Wir merken davon nichts und verbringen anstrengende aber auch aufregende Tage in purer Natur. Hier heisst es schon aufpassen. Theoretisch kann hinter jedem Gestrüpp ein Löwe lauern und irgendwie fühlt man sich immer beobachtet wenn man aussteigt. Die erste Campsite ist noch dazu abgelegen und unübersichtlich. Etwas beklemmend, wir sitzen in unmittelbarer Nähe zum Unimog aber mit seiner Bodenfreiheit bietet er keine Rückendeckung.
Dennoch soviele Löwen gibt es nun auch wieder nicht und oft ist es sogar schwer überhaupt einen zu treffen. Wir haben extra Glück und finden ein Rudel das gerade ein Zebra gerissen hat und sich in praller Hitze über die Beute her macht, ein ganz seltenes Erlebnis.
Lion Kill


Dazwischen fahren wir dann auch wieder endlose Kilometer, vorbei an Impalas, Zebras und sonst nichts. Der dicke Unimog bahnt sich tapfer den Weg durch die verwachsenen Routen. Die Regenzeit war dieses Jahr besonders heftig und so spriessen noch viele Pflanzen in sattem Grün. Am Ende sind unsere Fenster so zerkratzt dass wir kaum noch hindurch sehen.
Dann endlich Elefanten und später eine Herde mit weit über hundert Büffel.
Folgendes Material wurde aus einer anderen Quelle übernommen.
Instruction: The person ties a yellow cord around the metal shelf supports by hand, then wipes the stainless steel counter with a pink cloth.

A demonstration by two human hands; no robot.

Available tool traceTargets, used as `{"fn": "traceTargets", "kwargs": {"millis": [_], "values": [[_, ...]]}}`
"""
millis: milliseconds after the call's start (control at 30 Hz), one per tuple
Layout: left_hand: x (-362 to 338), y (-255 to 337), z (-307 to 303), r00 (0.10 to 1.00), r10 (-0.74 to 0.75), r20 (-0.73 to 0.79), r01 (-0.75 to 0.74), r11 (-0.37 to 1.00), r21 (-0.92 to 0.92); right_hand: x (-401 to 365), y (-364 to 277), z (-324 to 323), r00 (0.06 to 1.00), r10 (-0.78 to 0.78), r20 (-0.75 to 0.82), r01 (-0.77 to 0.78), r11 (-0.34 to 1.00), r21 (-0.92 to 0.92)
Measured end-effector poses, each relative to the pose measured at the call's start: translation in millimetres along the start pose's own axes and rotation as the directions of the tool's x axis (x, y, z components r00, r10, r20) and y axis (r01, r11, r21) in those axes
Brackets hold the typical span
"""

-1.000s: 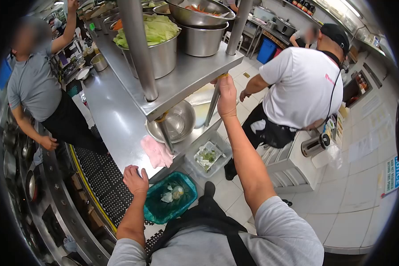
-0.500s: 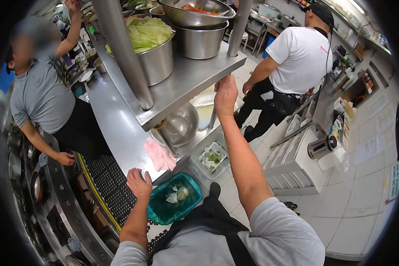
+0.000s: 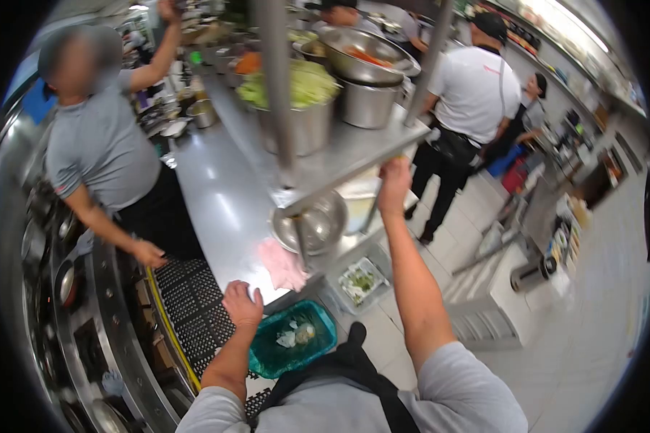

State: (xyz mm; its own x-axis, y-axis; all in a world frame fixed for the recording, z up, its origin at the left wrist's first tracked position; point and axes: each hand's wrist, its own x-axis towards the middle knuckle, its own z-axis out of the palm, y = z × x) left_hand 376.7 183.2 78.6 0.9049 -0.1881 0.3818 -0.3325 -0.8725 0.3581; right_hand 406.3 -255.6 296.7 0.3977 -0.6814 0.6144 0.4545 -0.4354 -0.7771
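Observation:
My left hand (image 3: pixel 243 303) rests at the near corner of the steel worktable (image 3: pixel 208 216), holding nothing, with its fingers apart. My right hand (image 3: pixel 395 186) is closed at the front edge of the raised steel shelf (image 3: pixel 361 162); its fingertips are partly hidden and blurred. A pink cloth (image 3: pixel 282 265) lies on the table just beyond my left hand. Behind the cloth stands a steel bowl (image 3: pixel 318 229), partly covered by a shelf post. On the shelf are a steel pot (image 3: pixel 307 130) of green leaves and a colander (image 3: pixel 361 61) with orange strips, set over another pot (image 3: pixel 368 105).
A green-lined bin (image 3: pixel 310 353) with scraps sits below the table corner. Beside it is a clear tub (image 3: pixel 361 283) with greens. One co-worker (image 3: pixel 108 144) stands left by the stoves (image 3: pixel 108 325); another (image 3: pixel 477 94) stands beyond the shelf. A white cabinet (image 3: pixel 484 314) is at right.
The view has shifted, so the table and shelf appear further right and lower. Both hands keep their places at the table corner and shelf edge. The co-worker in white appears farther away.

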Motion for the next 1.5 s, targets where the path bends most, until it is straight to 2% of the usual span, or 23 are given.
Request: {"fn": "traceTargets", "kwargs": {"millis": [33,100,167,200,333,433,500,567,633,667,700,733,833,900,967,1033,1067,1133,1167,1233,1333,1433,1500], "values": [[-0.1,0.5,-1.1,1.000,-0.017,-0.016,0.018,1.000,0.003,-3.4,-0.2,1.6,0.993,-0.120,0.017,0.121,0.986,-0.111],[0.2,-2.7,-2.5,1.000,-0.008,-0.028,0.006,0.999,-0.040,-2.0,-9.1,-1.5,0.983,-0.167,0.082,0.180,0.963,-0.199],[-1.2,-4.9,-2.9,0.999,-0.028,-0.031,0.027,0.999,-0.045,-0.5,-15.8,-7.0,0.984,-0.020,0.175,0.037,0.995,-0.096],[-1.1,-3.1,-0.9,0.999,-0.033,-0.026,0.031,0.998,-0.057,0.4,-21.6,-9.2,0.976,-0.051,0.212,0.082,0.987,-0.140],[-0.8,-0.3,-6.0,0.998,0.000,-0.070,-0.002,0.999,-0.040,4.2,-27.6,-6.7,0.980,-0.010,0.199,0.037,0.990,-0.133],[-0.7,-0.3,-6.3,0.998,0.007,-0.068,-0.010,0.999,-0.041,17.6,-11.8,-3.8,0.928,0.362,0.084,-0.338,0.916,-0.216],[-0.7,-1.5,-4.8,0.997,0.018,-0.076,-0.023,0.997,-0.067,22.0,19.6,0.3,0.991,0.129,-0.048,-0.137,0.948,-0.286],[-3.3,-4.2,-1.9,0.998,-0.007,-0.069,0.000,0.995,-0.100,17.8,27.1,9.0,0.989,-0.090,-0.121,0.042,0.936,-0.350],[-2.7,-6.7,-2.0,1.000,-0.014,-0.017,0.012,0.997,-0.074,20.2,35.0,2.9,0.993,-0.076,-0.093,0.033,0.919,-0.393],[-3.3,-7.1,0.3,1.000,-0.021,-0.008,0.020,0.998,-0.051,22.0,36.8,2.2,0.988,-0.131,-0.082,0.084,0.899,-0.430],[-0.8,-6.4,0.6,0.993,0.054,-0.108,-0.052,0.998,0.017,26.1,53.4,-2.5,0.985,-0.157,-0.071,0.104,0.872,-0.478],[4.0,-6.6,-2.9,0.997,0.051,-0.066,-0.051,0.999,-0.003,22.4,37.7,2.3,0.987,-0.140,-0.078,0.088,0.878,-0.471],[23.3,-15.6,-8.1,0.994,0.016,0.104,-0.016,1.000,-0.005,24.6,52.9,3.8,0.991,-0.084,-0.102,0.042,0.931,-0.363],[17.7,-21.2,-4.1,0.998,0.016,0.065,-0.015,1.000,-0.017,21.6,38.3,4.5,0.996,-0.020,-0.091,-0.021,0.905,-0.425],[17.4,-18.9,0.2,0.999,0.003,0.042,-0.002,1.000,-0.026,27.5,63.0,-5.6,0.997,0.042,-0.067,-0.066,0.912,-0.404],[17.2,-17.2,-3.9,0.999,-0.038,0.038,0.038,0.999,-0.016,24.4,58.8,-3.7,0.996,-0.055,-0.076,0.019,0.912,-0.409],[17.4,-18.9,-1.6,0.987,-0.081,0.138,0.078,0.997,0.027,25.2,61.3,-5.6,0.996,-0.070,-0.050,0.042,0.906,-0.420],[18.2,-21.5,-1.1,0.987,-0.076,0.143,0.073,0.997,0.023,26.9,68.1,-7.1,0.996,-0.070,-0.057,0.035,0.885,-0.464],[18.3,-20.6,-3.6,0.987,-0.075,0.143,0.075,0.997,0.003,25.2,68.5,-5.4,0.997,-0.059,-0.051,0.038,0.939,-0.341],[18.0,-21.0,-3.6,0.987,-0.082,0.141,0.085,0.996,-0.015,24.8,61.5,-6.3,0.997,-0.060,-0.045,0.033,0.890,-0.455],[17.2,-21.7,-5.8,0.984,-0.093,0.149,0.099,0.995,-0.033,28.1,73.4,-7.0,0.994,-0.101,-0.041,0.081,0.937,-0.339],[15.8,-22.0,-3.9,0.983,-0.101,0.156,0.108,0.993,-0.036,33.4,89.5,-15.8,0.998,0.043,-0.043,-0.056,0.924,-0.379],[17.2,-23.5,-1.7,0.984,-0.097,0.146,0.106,0.993,-0.050,38.3,109.7,-23.6,0.997,-0.058,-0.041,0.035,0.905,-0.424]]}}
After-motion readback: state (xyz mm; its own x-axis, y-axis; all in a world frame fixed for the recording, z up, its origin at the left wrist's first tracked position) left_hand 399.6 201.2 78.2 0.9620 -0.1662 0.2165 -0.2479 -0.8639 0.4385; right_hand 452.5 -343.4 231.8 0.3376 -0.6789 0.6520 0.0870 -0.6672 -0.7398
Ganz mächtige Tiere aber nicht ungefährlich.
Elefant in  Drohstellung
Vom abendlichen Camp beobachten wir Hippos vom Lagerfeuer aus. Die Temperaturen fallen in der Nacht auf empfindliche 8 Grad für uns im Unimog aber kein Problem.
11 Stunden  sind wir pro Tag auf Gamedrive. Wir wollen jede Minute nützen, Zeit ist kostbar. 
Büffel mögen keinen Unimog

Nach drei Tagen sind wir ganz schön geschafft, verbringen dann aber noch eine Nacht wild ausserhalb des Parks und erspähen im Dämmerlicht noch eine Tüpfelhyäne, super. Für uns geht eine tolle Woche zu Ende. Trotz zahlreicher Gelsenstiche, hoffentlich war keine Malaria verseuchte Mücke dabei und stressigen Durchfahren von Tsetse Gebieten sind wir glücklich und zufrieden.
Nachtlager am Ruaha River 

Unvergessliche Stimmungen, beeindruckende Naturlandschaften und grossartige Tierbeobachtungen bleiben in langer Erinnerung. Die Einnahmen aus dem Foto- und Jadgtourismus motivieren afrikanische Regierungen diese Gebiete auch für nächste Generationen zu erhalten. Dennoch ist die Zahl der Löwen stark rückläufig, das Nashorn in Tansania längst ausgerottet.